Tokenmaxxing is dead, long live tokenmaxxing
What “tokenmaxxing” referred to
- Using AI token spend as a visible metric and incentive, sometimes tied to performance reviews or informal leaderboards.
- In practice, often meant “use AI as much as possible” without clear success criteria or guardrails.
Why companies did it (competing explanations)
- Charitable view: a blunt but intentional way to force widespread AI experimentation in large orgs where bottom‑up adoption was too slow.
- Less charitable view: classic hype/FOMO, copying competitors and analyst slides, with little understanding of AI or ROI.
- Some point to consultants and vendors aggressively selling AI as transformational (huge profit boosts, cost cuts), driving execs to pre‑buy tokens and then push usage.
Extent and consequences
- Some say only a minority of companies did strict tokenmaxxing; others claim multiple big firms burned billions per quarter on tokens.
- Reported effects include: wasted money, pointless loops that churn tokens, and even layoffs or pressure framed around “underperforming in token spend.”
- Others report modest budgets and careful cost‑control, with tokenmax anxiety spreading socially even where no leaderboard existed.

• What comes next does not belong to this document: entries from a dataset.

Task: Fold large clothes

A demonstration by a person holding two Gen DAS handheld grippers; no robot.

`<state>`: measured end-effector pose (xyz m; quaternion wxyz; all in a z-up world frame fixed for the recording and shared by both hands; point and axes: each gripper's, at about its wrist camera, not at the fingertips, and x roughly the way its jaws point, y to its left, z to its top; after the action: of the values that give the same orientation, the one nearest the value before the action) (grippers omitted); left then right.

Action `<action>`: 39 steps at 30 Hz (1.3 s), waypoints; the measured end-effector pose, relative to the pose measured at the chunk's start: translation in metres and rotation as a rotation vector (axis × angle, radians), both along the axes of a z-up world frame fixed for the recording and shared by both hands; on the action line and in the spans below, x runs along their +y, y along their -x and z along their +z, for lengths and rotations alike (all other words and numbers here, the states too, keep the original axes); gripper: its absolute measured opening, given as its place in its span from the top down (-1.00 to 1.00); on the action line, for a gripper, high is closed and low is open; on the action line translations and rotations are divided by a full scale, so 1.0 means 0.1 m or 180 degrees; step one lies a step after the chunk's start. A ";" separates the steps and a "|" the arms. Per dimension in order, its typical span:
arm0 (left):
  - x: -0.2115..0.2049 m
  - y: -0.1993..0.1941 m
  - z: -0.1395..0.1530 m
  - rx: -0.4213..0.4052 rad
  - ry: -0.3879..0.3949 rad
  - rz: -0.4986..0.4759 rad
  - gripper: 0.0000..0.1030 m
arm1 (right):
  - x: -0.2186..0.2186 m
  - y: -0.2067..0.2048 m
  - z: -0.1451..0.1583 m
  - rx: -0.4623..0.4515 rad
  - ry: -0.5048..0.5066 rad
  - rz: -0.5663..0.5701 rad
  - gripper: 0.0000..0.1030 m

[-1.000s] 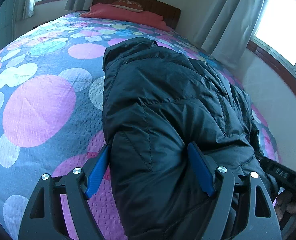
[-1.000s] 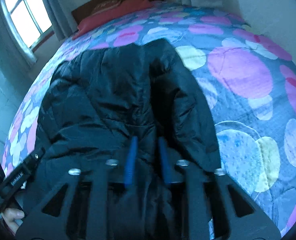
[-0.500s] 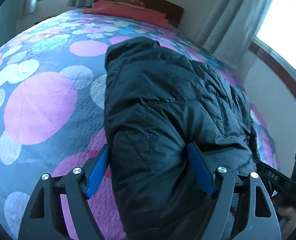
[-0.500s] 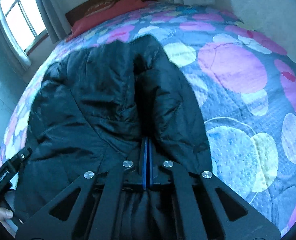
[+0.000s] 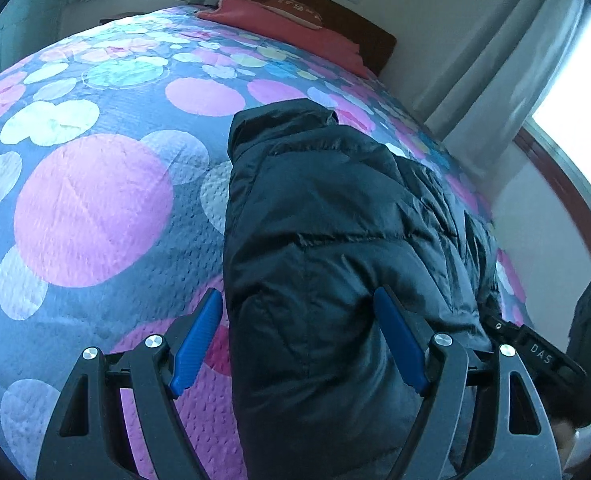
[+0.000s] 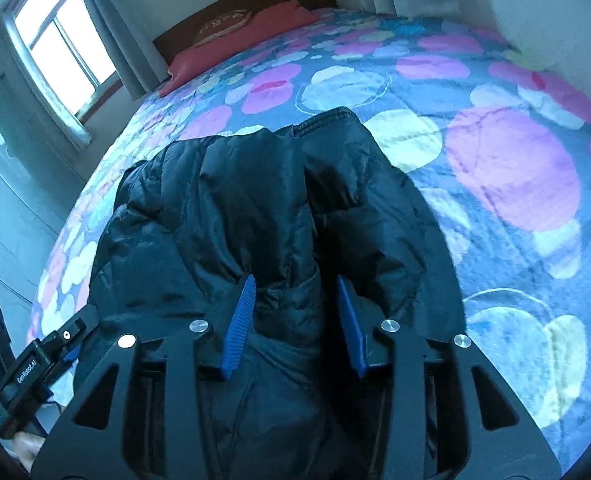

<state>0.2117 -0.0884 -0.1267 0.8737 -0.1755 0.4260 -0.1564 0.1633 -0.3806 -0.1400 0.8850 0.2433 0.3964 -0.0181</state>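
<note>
black puffy jacket [image 5: 335, 240] lies on the bed [image 5: 95, 200], near its foot edge, collar end pointing to the headboard, sides already turned in so it reads as a long narrow bundle. nylon shell, quilted, slick and springy; judgement: it will puff back open unless pressed flat.

right tongs [image 6: 293, 320] sit over the centre seam at the near end, jaws opening, a ridge of fabric between the blue pads but not pinched as far as i can tell. left tongs [image 5: 299, 344] spread wide, straddling the jacket's left edge; one pad over the bedspread, the other against the jacket, nothing clamped.

step in hand looks like releasing after the side folds and re-gripping the hem for the lengthwise fold. to do it well:
- let the right tongs clear the fabric fully before moving, else the seam drags.
- take both near corners low, all layers in the bite.
- lift together, carry toward the collar, keep edges parallel.
- press down after landing to push air out.

red pillow [image 6: 255, 28] at the head of the bed is well apart, no interference.
</note>
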 end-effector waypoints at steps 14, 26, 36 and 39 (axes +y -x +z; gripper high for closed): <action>-0.04 -0.18 -0.07 0.0215 0.0255 0.0069 -0.50 | 0.02 0.01 -0.07 -0.0078 0.0000 -0.0069 0.88; -0.39 -0.50 -0.18 0.0230 -0.0076 -0.0060 -0.51 | -0.21 0.02 -0.39 -0.0067 -0.0229 -0.0385 0.91; -0.28 -0.52 -0.30 0.0273 0.0139 -0.0084 -0.54 | -0.18 0.04 -0.39 -0.0101 -0.0209 -0.0431 0.90; -0.15 -0.48 -0.29 0.0349 0.0333 -0.0054 -0.54 | -0.16 0.07 -0.35 -0.0123 -0.0218 -0.0447 0.88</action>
<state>0.2599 -0.1032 -0.1555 0.8373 -0.2255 0.4659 -0.1761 0.1558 -0.3963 -0.1751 0.8802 0.3010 0.3616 -0.0618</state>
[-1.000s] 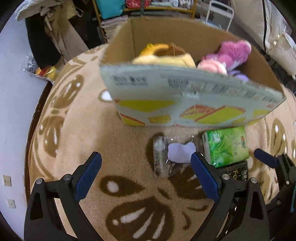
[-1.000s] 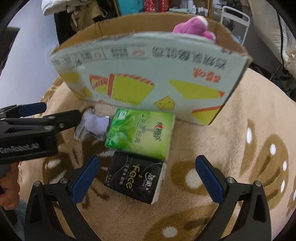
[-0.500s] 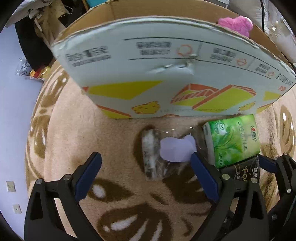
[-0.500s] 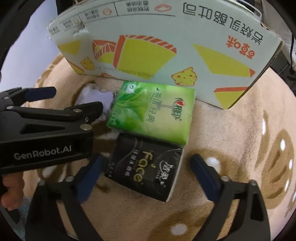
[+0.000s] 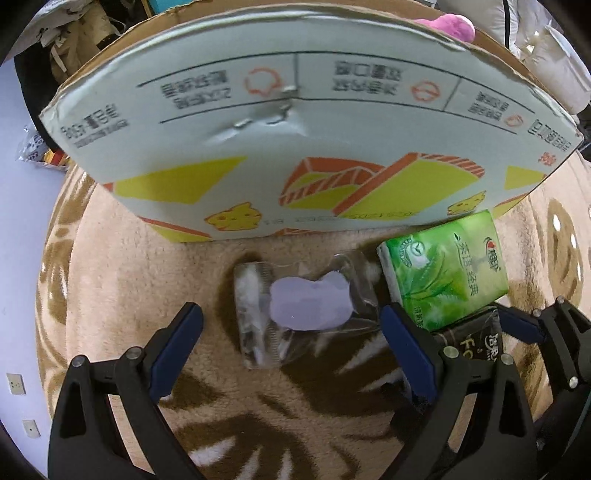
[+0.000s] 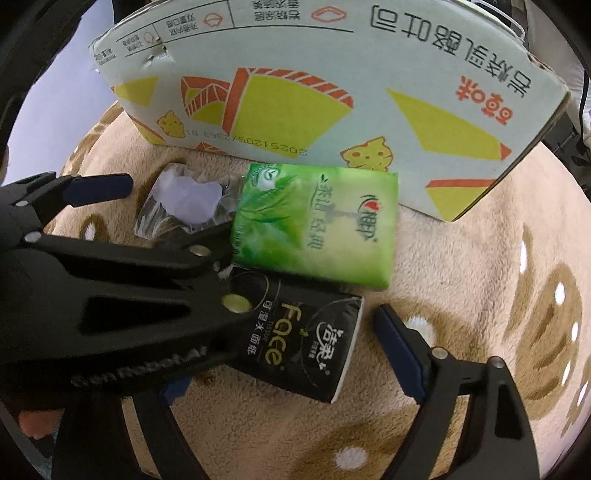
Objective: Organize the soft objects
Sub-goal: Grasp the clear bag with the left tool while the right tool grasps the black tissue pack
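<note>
A clear plastic bag [image 5: 306,306] with a lilac piece inside lies on the carpet before the cardboard box [image 5: 295,147]. My left gripper [image 5: 290,312] hangs open over it, one finger on each side, not touching. Right of the bag lie a green tissue pack [image 5: 447,269] and a black tissue pack [image 5: 476,343]. In the right wrist view my right gripper [image 6: 291,314] straddles the black tissue pack [image 6: 295,332]; its right finger [image 6: 395,350] stands just clear of the pack, and its left finger is hidden behind the left gripper [image 6: 177,210]. The green pack [image 6: 317,221] touches the box [image 6: 332,92].
A pink plush toy [image 5: 450,26] shows over the box's far rim. The beige carpet [image 5: 129,277] with brown patterns runs left to a pale wall with sockets [image 5: 16,384]. Clothes and bags pile up at the back left. A person's finger [image 6: 33,424] shows at the lower left.
Both grippers have come down toward the carpet, so the box and packs look larger. The left gripper now covers the right gripper's left finger. The right jaws have narrowed a little.
</note>
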### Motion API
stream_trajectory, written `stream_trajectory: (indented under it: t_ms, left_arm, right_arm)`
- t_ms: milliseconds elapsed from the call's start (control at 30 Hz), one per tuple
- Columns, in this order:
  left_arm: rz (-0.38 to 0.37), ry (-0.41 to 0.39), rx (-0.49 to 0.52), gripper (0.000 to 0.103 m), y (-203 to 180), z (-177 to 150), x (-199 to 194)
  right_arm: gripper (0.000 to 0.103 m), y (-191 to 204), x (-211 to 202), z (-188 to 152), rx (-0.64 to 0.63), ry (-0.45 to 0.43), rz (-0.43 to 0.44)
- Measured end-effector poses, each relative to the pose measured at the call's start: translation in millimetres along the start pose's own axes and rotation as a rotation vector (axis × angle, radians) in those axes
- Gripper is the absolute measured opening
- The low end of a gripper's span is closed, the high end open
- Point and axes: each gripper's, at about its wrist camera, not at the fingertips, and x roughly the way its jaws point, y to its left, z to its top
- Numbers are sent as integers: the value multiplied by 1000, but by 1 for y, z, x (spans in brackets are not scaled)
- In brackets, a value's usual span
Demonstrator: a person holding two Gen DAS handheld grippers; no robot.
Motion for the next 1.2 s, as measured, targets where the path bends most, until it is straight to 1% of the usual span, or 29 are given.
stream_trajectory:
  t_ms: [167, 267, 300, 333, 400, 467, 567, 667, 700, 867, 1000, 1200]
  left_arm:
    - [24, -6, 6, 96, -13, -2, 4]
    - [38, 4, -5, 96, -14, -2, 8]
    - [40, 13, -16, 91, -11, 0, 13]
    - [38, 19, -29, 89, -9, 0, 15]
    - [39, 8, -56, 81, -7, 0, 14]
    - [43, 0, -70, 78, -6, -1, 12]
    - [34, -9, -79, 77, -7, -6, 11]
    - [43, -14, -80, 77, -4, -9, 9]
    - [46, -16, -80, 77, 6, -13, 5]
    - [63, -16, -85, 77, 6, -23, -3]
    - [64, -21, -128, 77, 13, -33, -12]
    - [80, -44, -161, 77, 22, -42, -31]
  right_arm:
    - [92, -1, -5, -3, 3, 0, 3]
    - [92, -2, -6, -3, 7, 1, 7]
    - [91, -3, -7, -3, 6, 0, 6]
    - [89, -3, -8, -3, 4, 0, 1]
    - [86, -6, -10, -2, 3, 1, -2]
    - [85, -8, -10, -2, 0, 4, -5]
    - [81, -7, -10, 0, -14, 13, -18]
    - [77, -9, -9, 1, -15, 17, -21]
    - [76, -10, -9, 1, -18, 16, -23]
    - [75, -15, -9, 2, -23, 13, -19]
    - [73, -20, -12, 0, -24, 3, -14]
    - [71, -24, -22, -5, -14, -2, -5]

Employee experience & culture
- Many engineers resent AI mandates, seeing them as faddish micromanagement or humiliation rituals that ignore their expertise.
- Some feel it erodes their status and autonomy, shifting power toward PMs and executives; others consciously opt out of AI and plan to leave the industry.
- A subset report genuine enthusiasm, saying heavy AI use greatly increases their output and makes them internal “AI leaders.”
Productivity and “compounding correctness”
- One prominent claim: newer agents and multi‑agent systems show “compounding correctness,” where more tokens generally mean better results.
- Many commenters strongly dispute this, likening it to worshiping lines of code or “more sawdust = more furniture,” and demanding real evidence.
- Practical experiences vary widely: some hit limits even on expensive plans and claim huge gains; others rarely use tokens and see little benefit.
Alternatives & metrics
- Suggested better approaches:
- Assign specific people/teams to experiment and report back.
- Measure business outcomes, quality, and bugs rather than raw tokens.
- Let people “freely experiment” but don’t grade them on token burn.
- Tokenmaxxing is widely criticized as a textbook Goodhart’s‑law failure: once the metric is targeted, people optimize tokens, not value.
Broader pattern
- Many frame tokenmaxxing as another hype wave (after blockchain, metaverse, big data, cloud) driven by financial markets and managerial herd behavior.
- Several highlight how often large companies burn cash on dubious initiatives, challenging the idea that corporate capitalism is reliably efficient.